Because even though we moan and complain, and sometimes rightly so, because life can be so hard and so cruel on us. But for the most part its beautiful and hilarious, we're just designed to focus on the negatives.
Reminds me of my favorite saying:
_"Sometimes I go about in pity for myself, and all the while, a great wind carries me across the sky"_


----------



## Cadoc

Im not going to hurt my family members. Some goals I havent tried yet that I have faith I can make happen.


----------



## Blue Dino

The fact of looking forward to: being with people I enjoyed being around with, hanging out with my doggies, and learning to enjoy even the little things and moments. 

And liquor. And typing my 100th post.


----------



## Neo1234

love


----------



## vanishingpt

Someone asked me this about a year ago, and my answer was just to experience new things and keep growing. I can still say that answer remains true to today  I feel like I've gone through a lot in the sense that I keep myself progressing… and I've also learned more about myself and what I want from myself/others.

But in a more conventional sense, I just want to be able to have a job I am satisfied with. Something that will keep me on my toes, and challenging enough to keep my brain constantly researching and learning.


----------



## weiwuwei

Literally nothing. My life is hopeless right now.


----------



## B l o s s o m

I cherish each and every comment on my thread. Thank you for sharing part of your lives through this little connection we have here - the Internet. Please continue on your motivations, it may help others!


----------



## smokeybob

The fact that death is inevitable and can be unforeseeable, and the fact that us westerners have it too easy.


----------



## TooManyThoughts

-Ability to pay parents back for all they've done for me
-The knowledge that there is still so much to experience in life


----------



## Lazarusx

Blind, unfounded optimism.


----------



## lad

Not wasting my life on pissing about.


----------



## H i

The thought of helping others.


----------



## Neo1234

Get healthy day by day no matter what happens


----------



## Valtron

I guess the unknown. Not knowing what tomorrow will bring. Entertainment also.


----------



## RelinquishedHell

I don't know? Every time I make an effort to improve my life, I get shoved back down again, then I sulk in depression until I decide to try again. Rinse, lather, repeat.


----------



## Serephina

At the moment I am motivated by the knowledge that my son is coming to spend 5 days with me over the Christmas period :clap. This means I will put up a Christmas tree and other decorations ..... I wouldn't bother to do this if I was going to be on my own. 

Normally I find it very hard to motivate myself because I don't have much of an interest in living. I try to be interested in what my god-daughter is doing and I try to be supportive of her mother who has a lot of problems and of course I'm interested in what my son is doing, but that's about it.

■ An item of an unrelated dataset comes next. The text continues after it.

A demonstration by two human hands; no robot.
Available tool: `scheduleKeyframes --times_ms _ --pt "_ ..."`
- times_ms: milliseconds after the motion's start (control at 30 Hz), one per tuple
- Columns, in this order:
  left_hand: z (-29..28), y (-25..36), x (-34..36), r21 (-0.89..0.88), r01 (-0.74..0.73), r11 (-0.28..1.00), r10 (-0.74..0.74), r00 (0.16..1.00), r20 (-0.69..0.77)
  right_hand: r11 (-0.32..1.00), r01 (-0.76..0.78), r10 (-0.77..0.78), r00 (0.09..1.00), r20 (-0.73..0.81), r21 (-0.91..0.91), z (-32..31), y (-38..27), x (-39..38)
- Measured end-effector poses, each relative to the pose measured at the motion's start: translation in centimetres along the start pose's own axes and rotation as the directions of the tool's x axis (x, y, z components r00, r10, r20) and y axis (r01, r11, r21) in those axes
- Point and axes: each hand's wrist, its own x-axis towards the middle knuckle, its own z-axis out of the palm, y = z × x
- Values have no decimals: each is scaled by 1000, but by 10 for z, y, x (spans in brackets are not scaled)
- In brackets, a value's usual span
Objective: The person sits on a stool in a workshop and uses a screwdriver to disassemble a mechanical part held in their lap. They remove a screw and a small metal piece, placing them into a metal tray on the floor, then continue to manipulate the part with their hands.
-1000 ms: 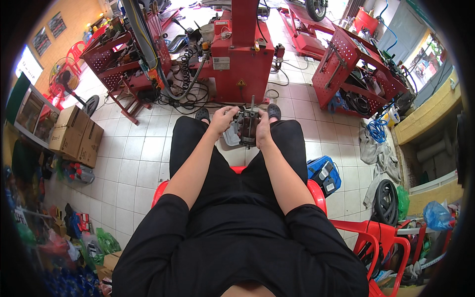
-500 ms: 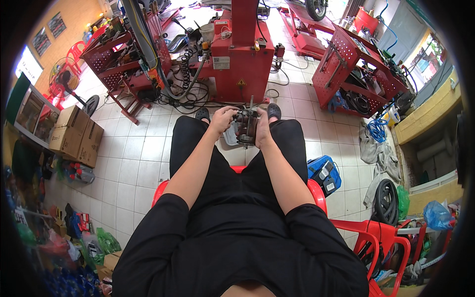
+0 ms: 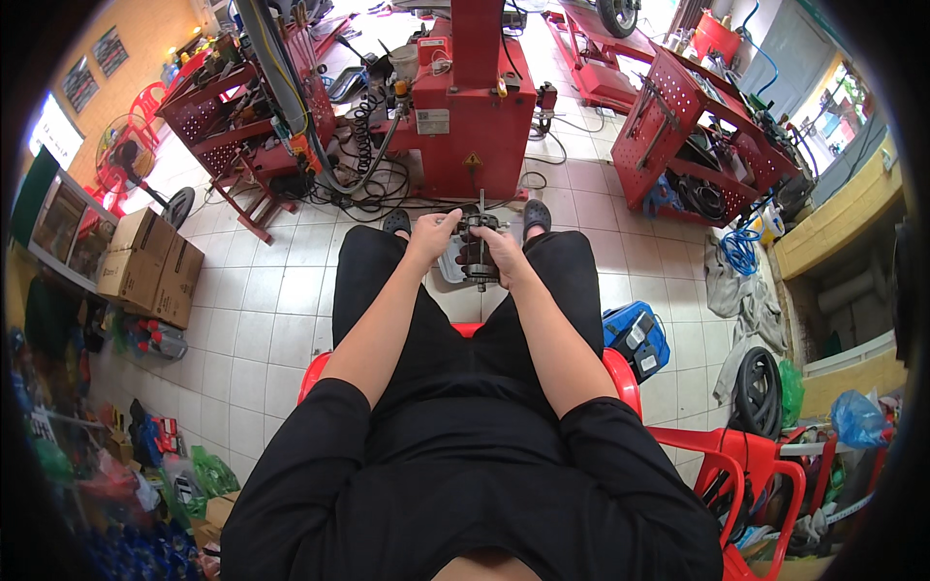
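Observation:
Between my knees I hold a dark metal mechanical part (image 3: 477, 254), with a toothed-looking disc at its near end and a thin rod (image 3: 482, 200) sticking up from its far end. My right hand (image 3: 508, 258) is closed round its right side, the thumb across the top. Fingers bent, my left hand (image 3: 432, 237) is closed at the part's upper left; its fingertips are partly hidden. Below the part, a pale plastic tray (image 3: 450, 268) on the floor is mostly covered by hands and part.
Ahead stands a red machine (image 3: 475, 136) with cables and hoses at its base. Red tool carts flank it, the right one (image 3: 659, 136) perforated. Cardboard boxes (image 3: 145, 261) stand at left. A blue case (image 3: 635, 341) lies right of my chair, near a red plastic chair (image 3: 731, 460).
My right hand has shifted up and left, its thumb now over the part's top. My left hand has changed its hold slightly. The rod has swung slightly left and stands more upright.

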Motion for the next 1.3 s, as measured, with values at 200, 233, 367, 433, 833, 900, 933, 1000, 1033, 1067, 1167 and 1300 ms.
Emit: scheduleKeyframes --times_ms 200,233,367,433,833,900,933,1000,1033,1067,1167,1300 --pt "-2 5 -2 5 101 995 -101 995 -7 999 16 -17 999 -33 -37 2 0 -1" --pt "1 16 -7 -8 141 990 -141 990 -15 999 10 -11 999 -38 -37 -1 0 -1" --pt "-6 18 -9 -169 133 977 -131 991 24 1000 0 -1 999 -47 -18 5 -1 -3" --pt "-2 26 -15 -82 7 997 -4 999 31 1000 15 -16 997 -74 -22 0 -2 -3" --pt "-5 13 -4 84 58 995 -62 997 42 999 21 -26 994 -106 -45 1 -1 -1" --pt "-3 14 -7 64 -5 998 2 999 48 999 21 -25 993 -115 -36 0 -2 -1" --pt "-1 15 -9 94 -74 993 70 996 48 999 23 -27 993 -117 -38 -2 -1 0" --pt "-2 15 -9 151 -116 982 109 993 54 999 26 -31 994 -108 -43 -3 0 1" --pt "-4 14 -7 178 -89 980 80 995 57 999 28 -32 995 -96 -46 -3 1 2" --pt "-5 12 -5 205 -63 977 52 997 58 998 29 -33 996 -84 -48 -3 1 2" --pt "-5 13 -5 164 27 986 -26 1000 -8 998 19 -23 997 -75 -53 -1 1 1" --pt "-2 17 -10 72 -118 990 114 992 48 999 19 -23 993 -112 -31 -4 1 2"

I should probably mention that I am more or less housebound through agoraphobia/SA. Something that has helped in the last few months has been having someone to help me with house-cleaning for an hour and a half a week. In between her visits I make an effort to be tidier, keep on top of dish-washing etc etc and even do some cleaning myself, whereas before there seemed to be so much to do I was overwhelmed by it and did nothing. I should also say that I have heart problems and get short of breath very quickly so I can't get much done at the best of times.

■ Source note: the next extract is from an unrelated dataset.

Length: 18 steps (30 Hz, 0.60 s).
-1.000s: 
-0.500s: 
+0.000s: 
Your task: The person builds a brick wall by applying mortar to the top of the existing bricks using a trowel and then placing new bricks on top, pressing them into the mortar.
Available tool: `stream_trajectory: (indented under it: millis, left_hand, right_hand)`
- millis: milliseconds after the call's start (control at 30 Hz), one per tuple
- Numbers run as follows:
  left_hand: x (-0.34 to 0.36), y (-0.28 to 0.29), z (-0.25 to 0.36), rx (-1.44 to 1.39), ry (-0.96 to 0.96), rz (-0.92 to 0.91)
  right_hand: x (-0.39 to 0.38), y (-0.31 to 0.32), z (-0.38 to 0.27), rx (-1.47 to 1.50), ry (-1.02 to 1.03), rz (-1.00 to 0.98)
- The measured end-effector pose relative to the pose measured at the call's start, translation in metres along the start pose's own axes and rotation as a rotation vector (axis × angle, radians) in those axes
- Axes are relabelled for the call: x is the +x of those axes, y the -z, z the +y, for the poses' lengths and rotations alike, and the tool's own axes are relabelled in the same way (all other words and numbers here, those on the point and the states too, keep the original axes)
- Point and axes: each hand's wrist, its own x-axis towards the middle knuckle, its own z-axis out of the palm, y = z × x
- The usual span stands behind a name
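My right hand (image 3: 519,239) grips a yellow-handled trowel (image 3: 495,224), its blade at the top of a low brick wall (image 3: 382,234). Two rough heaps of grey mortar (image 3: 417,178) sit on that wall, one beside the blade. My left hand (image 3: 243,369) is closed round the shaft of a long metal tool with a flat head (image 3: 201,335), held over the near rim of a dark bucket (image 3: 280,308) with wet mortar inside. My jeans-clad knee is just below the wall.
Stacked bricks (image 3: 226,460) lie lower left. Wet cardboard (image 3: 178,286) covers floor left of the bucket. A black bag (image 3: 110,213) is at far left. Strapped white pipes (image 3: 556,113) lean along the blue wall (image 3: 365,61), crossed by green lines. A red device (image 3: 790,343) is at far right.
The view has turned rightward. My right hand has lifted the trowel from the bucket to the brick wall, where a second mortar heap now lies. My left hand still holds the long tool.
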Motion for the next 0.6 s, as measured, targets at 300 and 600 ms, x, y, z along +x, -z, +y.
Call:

As for 'moving forward in your life', well, as I said, I feel as if my life is over so it's really just a case of finding a way through each day.


----------



## apx24

Serephina said:


> At the moment I am motivated by the knowledge that my son is coming to spend 5 days with me over the Christmas period :clap. This means I will put up a Christmas tree and other decorations ..... I wouldn't bother to do this if I was going to be on my own.
> 
> Normally I find it very hard to motivate myself because I don't have much of an interest in living. I try to be interested in what my god-daughter is doing and I try to be supportive of her mother who has a lot of problems and of course I'm interested in what my son is doing, but that's about it.
> 
> I should probably mention that I am more or less housebound through agoraphobia/SA. Something that has helped in the last few months has been having someone to help me with house-cleaning for an hour and a half a week. In between her visits I make an effort to be tidier, keep on top of dish-washing etc etc and even do some cleaning myself, whereas before there seemed to be so much to do I was overwhelmed by it and did nothing. I should also say that I have heart problems and get short of breath very quickly so I can't get much done at the best of times.
> 
> As for 'moving forward in your life', well, as I said, I feel as if my life is over so it's really just a case of finding a way through each day.

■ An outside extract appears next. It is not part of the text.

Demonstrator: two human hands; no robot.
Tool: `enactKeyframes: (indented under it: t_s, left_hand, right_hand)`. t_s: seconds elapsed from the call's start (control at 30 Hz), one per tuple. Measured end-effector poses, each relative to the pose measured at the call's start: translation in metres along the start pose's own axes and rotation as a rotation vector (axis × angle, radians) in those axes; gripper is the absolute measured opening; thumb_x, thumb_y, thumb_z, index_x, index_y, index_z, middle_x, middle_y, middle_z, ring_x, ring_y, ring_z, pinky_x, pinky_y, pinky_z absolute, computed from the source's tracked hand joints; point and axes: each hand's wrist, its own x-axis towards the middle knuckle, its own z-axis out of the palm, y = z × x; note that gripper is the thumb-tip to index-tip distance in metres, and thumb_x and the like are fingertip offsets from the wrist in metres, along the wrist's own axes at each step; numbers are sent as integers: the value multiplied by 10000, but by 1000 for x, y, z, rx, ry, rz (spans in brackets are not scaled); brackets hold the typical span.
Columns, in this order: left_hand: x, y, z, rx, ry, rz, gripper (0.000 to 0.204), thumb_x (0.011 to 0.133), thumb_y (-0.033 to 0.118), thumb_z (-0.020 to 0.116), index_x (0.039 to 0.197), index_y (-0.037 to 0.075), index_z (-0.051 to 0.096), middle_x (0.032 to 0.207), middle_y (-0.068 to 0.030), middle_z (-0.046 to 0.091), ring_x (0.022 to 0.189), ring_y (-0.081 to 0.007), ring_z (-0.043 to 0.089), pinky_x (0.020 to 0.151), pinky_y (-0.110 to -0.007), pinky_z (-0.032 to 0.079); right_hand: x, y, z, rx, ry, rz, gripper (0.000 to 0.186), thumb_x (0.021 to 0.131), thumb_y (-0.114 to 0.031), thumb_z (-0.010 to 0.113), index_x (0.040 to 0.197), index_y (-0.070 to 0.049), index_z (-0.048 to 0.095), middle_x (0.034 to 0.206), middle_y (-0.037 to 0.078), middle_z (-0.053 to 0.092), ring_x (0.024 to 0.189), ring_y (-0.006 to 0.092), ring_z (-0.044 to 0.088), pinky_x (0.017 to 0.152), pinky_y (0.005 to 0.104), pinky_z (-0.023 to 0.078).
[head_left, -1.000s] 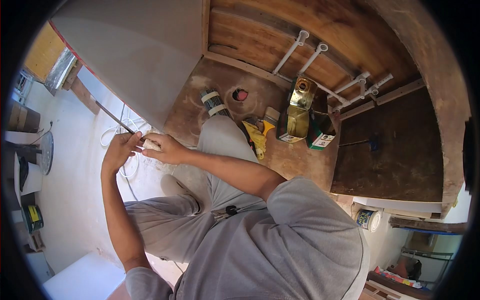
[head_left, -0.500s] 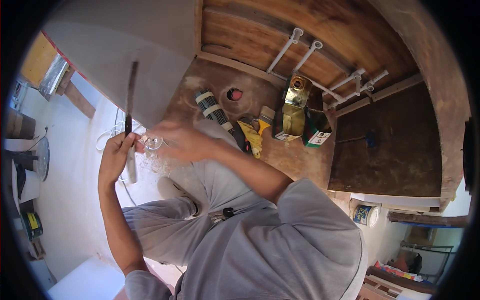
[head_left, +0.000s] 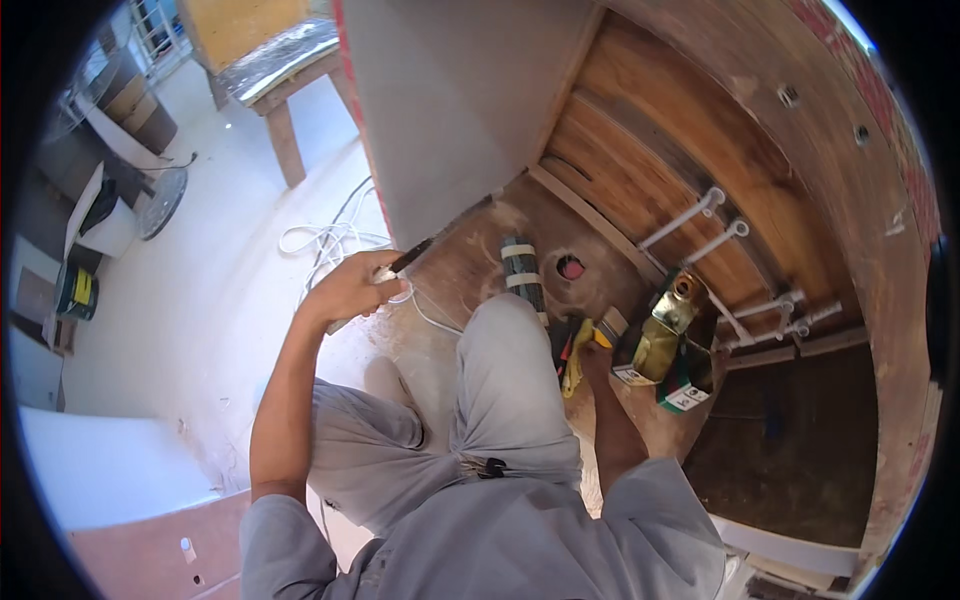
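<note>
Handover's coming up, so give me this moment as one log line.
Left hand: holds thin dark tool | Right hand: at yellow cloth and brush, grip unclear | Nearby: banded bundle, gold tin

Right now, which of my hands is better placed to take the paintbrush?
Probably your right hand: it is down right at the paintbrush, though its grip is unclear. Your left hand is farther off, occupied with a thin dark tool.

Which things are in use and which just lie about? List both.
In or near hand:
long thin dark strip, in the left hand
yellow-handled flat brush and crumpled yellow cloth, by the right hand

Apparently lying about:
looped white cable
dark cylindrical bundle with pale bands
open gold-coloured metal tin
</note>
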Motion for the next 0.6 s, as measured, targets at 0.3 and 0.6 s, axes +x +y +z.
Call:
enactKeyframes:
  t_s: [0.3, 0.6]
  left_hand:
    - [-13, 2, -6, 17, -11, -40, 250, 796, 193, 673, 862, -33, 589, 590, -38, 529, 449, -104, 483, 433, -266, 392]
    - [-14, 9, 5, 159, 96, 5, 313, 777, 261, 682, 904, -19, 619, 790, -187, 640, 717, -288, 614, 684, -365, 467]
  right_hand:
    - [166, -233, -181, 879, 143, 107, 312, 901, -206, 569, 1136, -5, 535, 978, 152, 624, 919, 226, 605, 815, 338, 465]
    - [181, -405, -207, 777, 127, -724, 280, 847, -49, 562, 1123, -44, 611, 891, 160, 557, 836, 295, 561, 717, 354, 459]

I'm not sure why, but reading this made me smile 
Don't give up, your son needs you, even if he doesn't live with you anymore


----------



## Serephina

apx24 said:


> I'm not sure why, but reading this made me smile
> Don't give up, your son needs you, even if he doesn't live with you anymore


This is the perfect reply! Thank you


----------



## fire mage64

Giving advice

Helping other in small ways

Other people's smiles and acts of kindness and selflessness (huge motivator)

Being loved my family

Knowing that in the past people have liked me for me

Reading books in which the characters grow psychologically and emotionally

Learning new healthy, positive, worldviews ways to view life

The values of Christianity
- Loving others as much as yourself because love is a selfless act
- Focusing on others and more important things instead of yourself

Nature
- sunshine
- oceans, rivers, streams
- forests
- anything in nature that causes me to stop and stare in awe

Growing as a person

Seeing the big picture 
- that its not all about me 
- that there's a greater purpose in life than power, social status, and prestige over other people
- that the purpose of life, our origin, and our reason for being here are more important than what someone else's opinion is of me or how unhappy I may be at times


----------



## StNaive

I've got the rest of eternity to be dead, so why not ride out a few more decades while I'm here?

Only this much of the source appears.